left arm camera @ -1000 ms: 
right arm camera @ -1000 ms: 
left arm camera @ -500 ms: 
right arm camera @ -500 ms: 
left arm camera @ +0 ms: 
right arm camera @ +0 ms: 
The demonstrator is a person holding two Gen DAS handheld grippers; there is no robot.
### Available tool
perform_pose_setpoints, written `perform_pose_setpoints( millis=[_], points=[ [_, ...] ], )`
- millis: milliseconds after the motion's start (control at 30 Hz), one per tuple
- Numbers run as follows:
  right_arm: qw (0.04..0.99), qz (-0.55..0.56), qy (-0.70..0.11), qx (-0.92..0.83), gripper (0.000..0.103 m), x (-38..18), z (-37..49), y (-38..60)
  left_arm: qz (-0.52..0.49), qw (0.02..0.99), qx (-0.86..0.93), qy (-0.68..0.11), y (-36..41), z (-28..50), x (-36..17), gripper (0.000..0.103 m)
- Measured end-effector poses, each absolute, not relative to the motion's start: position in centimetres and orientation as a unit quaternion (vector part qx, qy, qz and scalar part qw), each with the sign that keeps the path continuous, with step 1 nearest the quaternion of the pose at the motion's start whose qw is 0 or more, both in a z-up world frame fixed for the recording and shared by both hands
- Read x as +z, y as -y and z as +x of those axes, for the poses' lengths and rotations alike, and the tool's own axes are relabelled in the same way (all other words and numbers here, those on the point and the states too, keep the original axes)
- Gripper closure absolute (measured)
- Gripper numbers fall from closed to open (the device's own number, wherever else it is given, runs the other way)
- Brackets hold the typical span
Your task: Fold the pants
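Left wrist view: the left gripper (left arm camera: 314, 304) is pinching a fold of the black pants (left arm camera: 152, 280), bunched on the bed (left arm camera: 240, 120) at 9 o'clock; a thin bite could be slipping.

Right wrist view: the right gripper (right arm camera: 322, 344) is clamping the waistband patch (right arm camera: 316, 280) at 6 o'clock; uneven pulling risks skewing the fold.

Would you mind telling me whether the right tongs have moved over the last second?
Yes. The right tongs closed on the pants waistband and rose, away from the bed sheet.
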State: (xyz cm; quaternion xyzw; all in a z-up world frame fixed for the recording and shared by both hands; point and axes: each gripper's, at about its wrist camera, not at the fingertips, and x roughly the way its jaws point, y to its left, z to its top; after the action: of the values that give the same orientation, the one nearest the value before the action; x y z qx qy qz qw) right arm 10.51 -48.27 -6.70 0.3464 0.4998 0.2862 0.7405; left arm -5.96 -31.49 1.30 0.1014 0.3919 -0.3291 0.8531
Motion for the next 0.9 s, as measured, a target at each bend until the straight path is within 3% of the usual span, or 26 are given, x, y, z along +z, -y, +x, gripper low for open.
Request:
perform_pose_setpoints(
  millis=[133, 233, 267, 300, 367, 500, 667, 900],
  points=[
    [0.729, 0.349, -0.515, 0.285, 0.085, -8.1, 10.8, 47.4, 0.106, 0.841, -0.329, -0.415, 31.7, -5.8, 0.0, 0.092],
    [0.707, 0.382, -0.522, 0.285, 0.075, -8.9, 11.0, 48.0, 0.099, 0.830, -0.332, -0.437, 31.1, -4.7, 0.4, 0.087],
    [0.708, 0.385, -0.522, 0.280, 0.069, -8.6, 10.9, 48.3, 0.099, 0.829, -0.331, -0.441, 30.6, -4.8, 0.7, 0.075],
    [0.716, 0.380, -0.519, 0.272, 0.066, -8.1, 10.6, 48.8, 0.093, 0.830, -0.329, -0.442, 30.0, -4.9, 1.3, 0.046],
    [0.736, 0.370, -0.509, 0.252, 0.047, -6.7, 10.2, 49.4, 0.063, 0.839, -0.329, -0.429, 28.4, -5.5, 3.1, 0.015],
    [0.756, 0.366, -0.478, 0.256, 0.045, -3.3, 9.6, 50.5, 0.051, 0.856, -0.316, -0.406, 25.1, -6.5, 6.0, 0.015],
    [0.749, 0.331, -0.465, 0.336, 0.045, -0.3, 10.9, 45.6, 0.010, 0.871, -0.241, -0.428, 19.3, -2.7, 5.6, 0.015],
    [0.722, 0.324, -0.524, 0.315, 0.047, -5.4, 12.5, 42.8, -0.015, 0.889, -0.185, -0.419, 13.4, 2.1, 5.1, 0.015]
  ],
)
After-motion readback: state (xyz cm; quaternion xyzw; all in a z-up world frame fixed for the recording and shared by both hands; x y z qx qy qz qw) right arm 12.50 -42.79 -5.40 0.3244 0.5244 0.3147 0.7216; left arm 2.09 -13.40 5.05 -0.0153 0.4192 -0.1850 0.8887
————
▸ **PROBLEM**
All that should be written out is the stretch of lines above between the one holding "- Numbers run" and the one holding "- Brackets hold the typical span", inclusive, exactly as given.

▸ **ANSWER BELOW**
- Numbers run as follows:
  right_arm: qw (0.04..0.99), qz (-0.55..0.56), qy (-0.70..0.11), qx (-0.92..0.83), gripper (0.000..0.103 m), x (-38..18), z (-37..49), y (-38..60)
  left_arm: qz (-0.52..0.49), qw (0.02..0.99), qx (-0.86..0.93), qy (-0.68..0.11), y (-36..41), z (-28..50), x (-36..17), gripper (0.000..0.103 m)
- Measured end-effector poses, each absolute, not relative to the motion's start: position in centimetres and orientation as a unit quaternion (vector part qx, qy, qz and scalar part qw), each with the sign that keeps the path continuous, with step 1 nearest the quaternion of the pose at the motion's start whose qw is 0 or more, both in a z-up world frame fixed for the recording and shared by both hands
- Read x as +z, y as -y and z as +x of those axes, for the poses' lengths and rotations alike, and the tool's own axes are relabelled in the same way (all other words and numbers here, those on the point and the states too, keep the original axes)
- Gripper closure absolute (measured)
- Gripper numbers fall from closed to open (the device's own number, wherever else it is given, runs the other way)
- Brackets hold the typical span

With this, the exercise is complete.